◆ **What you are asked to do**: Please restate the data word for word, in full.

------ Given information

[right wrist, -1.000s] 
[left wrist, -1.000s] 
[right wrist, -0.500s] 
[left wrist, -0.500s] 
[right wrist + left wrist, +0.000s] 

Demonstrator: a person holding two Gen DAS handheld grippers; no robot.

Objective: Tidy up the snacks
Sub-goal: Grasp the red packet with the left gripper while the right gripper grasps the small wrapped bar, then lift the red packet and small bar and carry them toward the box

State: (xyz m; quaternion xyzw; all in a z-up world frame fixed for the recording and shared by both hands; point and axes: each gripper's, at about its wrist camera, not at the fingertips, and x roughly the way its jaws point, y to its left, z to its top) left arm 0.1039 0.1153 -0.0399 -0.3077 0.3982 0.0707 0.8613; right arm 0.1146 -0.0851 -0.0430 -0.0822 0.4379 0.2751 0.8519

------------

◆ **Reply to the task**:
[right wrist, -1.000s] 
[left wrist, -1.000s] 
[right wrist, -0.500s] 
[left wrist, -0.500s] 
[right wrist + left wrist, +0.000s] 

Demonstrator: a person holding two Gen DAS handheld grippers; no robot.

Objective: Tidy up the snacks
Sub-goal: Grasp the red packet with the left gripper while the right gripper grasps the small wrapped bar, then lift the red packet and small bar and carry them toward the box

State: (xyz m; quaternion xyzw; all in a z-up world frame fixed for the recording and shared by both hands; point and axes: each gripper's, at about its wrist camera, not at the fingertips, and x roughly the way its jaws point, y to its left, z to its top) left arm 0.1039 0.1153 -0.0399 -0.3077 0.3982 0.0707 0.8613; right arm 0.1146 -0.0851 -0.0430 -0.0822 0.4379 0.2751 0.8519

Nothing more is needed for this exercise.